**What you should do:**
The answer should be every line below, retyped exactly.

Data excerpt: Begin

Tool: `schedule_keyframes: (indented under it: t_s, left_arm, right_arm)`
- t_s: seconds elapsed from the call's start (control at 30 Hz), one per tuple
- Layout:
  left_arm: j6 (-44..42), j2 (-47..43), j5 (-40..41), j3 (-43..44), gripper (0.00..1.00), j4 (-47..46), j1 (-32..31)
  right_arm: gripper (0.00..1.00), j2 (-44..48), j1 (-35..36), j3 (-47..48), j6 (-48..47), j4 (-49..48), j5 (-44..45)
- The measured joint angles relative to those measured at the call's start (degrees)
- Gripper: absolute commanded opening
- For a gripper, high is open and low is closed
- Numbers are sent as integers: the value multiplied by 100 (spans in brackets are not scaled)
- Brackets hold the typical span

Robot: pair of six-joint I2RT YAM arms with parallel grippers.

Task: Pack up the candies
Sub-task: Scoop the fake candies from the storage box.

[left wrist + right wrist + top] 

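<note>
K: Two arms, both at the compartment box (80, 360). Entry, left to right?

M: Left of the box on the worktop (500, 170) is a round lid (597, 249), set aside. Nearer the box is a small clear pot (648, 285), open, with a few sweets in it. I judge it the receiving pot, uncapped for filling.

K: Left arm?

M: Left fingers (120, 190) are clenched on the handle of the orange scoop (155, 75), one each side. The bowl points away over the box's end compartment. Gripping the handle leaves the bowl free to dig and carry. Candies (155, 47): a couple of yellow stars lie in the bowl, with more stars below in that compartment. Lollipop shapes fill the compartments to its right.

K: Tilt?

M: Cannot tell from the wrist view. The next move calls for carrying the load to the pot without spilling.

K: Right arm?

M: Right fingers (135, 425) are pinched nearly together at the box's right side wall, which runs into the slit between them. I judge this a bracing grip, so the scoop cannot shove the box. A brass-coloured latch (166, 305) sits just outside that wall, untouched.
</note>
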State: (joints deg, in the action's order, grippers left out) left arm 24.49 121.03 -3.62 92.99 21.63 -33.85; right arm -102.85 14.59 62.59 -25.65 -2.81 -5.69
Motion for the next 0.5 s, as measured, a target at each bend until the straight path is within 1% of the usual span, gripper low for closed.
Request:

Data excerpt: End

**Final answer:**
Tool: `schedule_keyframes: (indented under it: t_s, left_arm, right_arm)`
- t_s: seconds elapsed from the call's start (control at 30 Hz), one per tuple
- Layout:
  left_arm: j6 (-44..42), j2 (-47..43), j5 (-40..41), j3 (-43..44), gripper (0.00..1.00), j4 (-47..46), j1 (-32..31)
  right_arm: gripper (0.00..1.00), j2 (-44..48), j1 (-35..36), j3 (-47..48), j6 (-48..47), j4 (-49..48), j5 (-44..45)
- The measured joint angles relative to those measured at the call's start (degrees)
- Gripper: absolute commanded opening
- For a gripper, high is open and low is closed
- Numbers are sent as integers: the value multiplied by 100 (spans in brackets are not scaled)
- Brackets hold the typical span

Robot: pair of six-joint I2RT YAM arms with parallel grippers.

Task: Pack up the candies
Sub-task: Scoop the fake candies from the storage box.

[left wrist + right wrist + top] 

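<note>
K: Two arms, both at the compartment box (80, 360). Entry, left to right?

M: Left of the box on the worktop (500, 170) is a round lid (597, 249), set aside. Nearer the box is a small clear pot (648, 285), open, with a few sweets in it. I judge it the receiving pot, uncapped for filling.

K: Left arm?

M: Left fingers (120, 190) are clenched on the handle of the orange scoop (155, 75), one each side. The bowl points away over the box's end compartment. Gripping the handle leaves the bowl free to dig and carry. Candies (155, 47): a couple of yellow stars lie in the bowl, with more stars below in that compartment. Lollipop shapes fill the compartments to its right.

K: Tilt?

M: Cannot tell from the wrist view. The next move calls for carrying the load to the pot without spilling.

K: Right arm?

M: Right fingers (135, 425) are pinched nearly together at the box's right side wall, which runs into the slit between them. I judge this a bracing grip, so the scoop cannot shove the box. A brass-coloured latch (166, 305) sits just outside that wall, untouched.
</note>
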State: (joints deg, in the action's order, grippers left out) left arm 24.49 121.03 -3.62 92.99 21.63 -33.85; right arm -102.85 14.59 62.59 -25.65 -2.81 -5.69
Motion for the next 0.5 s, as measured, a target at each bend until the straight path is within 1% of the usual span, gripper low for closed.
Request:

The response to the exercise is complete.